What you need to do | Output only the lines below from the one holding "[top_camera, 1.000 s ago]" down to the one holding "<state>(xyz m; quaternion", both end lines included and every picture dropped.

Provided material |
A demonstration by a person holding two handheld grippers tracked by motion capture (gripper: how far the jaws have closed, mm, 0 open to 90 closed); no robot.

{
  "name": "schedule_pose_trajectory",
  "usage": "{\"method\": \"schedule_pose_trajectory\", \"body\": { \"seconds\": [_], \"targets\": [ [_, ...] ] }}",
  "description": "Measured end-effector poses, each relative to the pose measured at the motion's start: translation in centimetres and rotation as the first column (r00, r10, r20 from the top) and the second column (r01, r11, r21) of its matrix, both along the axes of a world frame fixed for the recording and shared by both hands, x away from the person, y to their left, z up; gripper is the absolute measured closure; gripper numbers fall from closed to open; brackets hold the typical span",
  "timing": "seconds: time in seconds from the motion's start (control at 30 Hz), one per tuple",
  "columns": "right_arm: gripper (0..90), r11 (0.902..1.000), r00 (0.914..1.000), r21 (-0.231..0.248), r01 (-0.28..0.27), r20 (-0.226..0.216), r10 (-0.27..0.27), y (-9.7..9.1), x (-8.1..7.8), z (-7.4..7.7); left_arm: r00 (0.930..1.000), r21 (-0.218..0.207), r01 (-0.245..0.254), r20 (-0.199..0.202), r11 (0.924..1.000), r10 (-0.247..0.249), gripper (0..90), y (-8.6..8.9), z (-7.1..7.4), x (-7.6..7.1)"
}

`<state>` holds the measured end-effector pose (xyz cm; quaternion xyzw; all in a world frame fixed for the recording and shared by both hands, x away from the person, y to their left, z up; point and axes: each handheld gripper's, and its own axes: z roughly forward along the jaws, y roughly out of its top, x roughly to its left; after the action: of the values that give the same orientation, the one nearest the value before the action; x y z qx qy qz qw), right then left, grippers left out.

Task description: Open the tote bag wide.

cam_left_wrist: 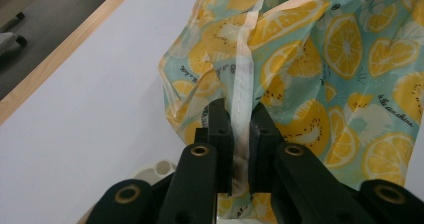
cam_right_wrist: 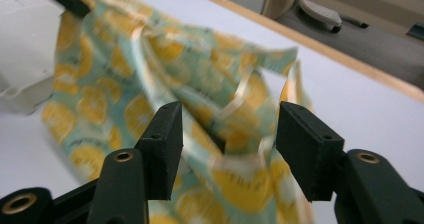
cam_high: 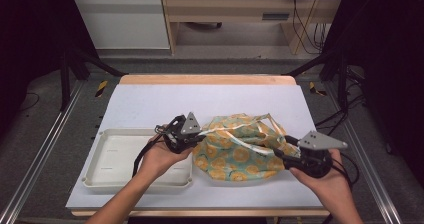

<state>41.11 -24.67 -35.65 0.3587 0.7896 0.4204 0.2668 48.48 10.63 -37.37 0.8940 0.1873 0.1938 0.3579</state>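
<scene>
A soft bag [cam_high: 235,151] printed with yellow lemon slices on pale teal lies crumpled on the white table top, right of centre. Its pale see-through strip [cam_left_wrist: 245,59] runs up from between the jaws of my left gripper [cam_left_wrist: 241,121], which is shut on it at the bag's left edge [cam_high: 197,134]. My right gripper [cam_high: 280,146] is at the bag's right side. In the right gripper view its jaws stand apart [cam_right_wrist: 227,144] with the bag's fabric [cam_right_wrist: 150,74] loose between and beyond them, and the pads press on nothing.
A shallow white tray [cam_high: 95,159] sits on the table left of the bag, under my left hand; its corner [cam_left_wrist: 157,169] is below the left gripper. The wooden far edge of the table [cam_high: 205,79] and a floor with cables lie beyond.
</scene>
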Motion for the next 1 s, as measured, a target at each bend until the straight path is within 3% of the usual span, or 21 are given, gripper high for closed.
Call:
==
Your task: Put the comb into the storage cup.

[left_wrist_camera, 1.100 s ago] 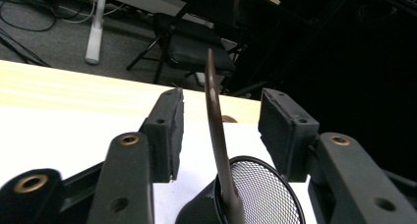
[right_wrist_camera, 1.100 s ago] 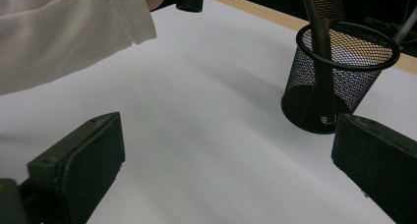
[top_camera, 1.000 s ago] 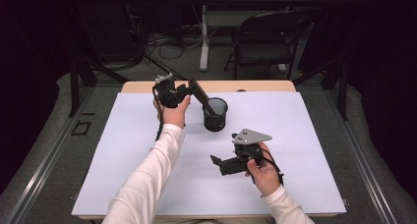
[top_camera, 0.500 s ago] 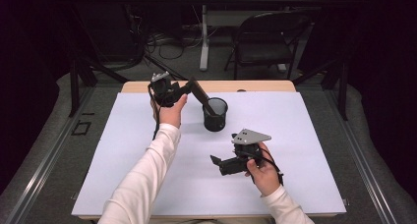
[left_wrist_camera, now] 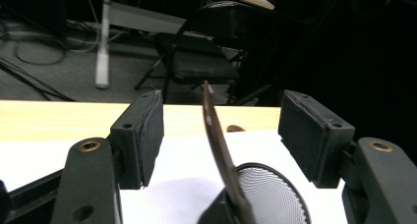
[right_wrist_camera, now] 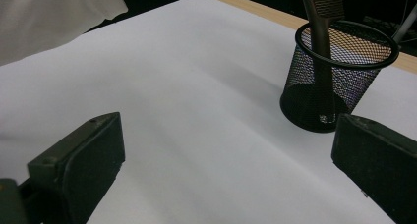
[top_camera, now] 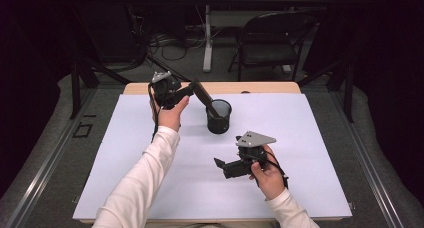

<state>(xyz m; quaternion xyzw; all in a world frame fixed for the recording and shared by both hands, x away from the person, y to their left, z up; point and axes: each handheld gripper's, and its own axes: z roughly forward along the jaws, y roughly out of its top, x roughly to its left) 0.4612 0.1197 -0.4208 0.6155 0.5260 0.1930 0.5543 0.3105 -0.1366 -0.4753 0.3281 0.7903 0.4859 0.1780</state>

Reply to the exercise |
[top_camera, 1.000 s ago] 
[top_camera, 0.500 s ago] 
[left_wrist_camera, now] 
[right_wrist_camera, now] 
[top_camera, now] 

<state>(xyz m; quaternion xyzw; all in a world frame fixed for the recording and shared by both hands, x away from the person, y to their left, z up; point and axes: each handheld gripper's, and its own axes: z roughly forward along the jaws, y roughly out of its top, x roughly to its left) 0.4612 0.1197 -0.4208 0.6155 0.5260 0.1930 0.5543 0.3105 -0.1366 -0.4753 0.3281 0.7903 0.4859 0.1780</state>

The answer requires no further additions.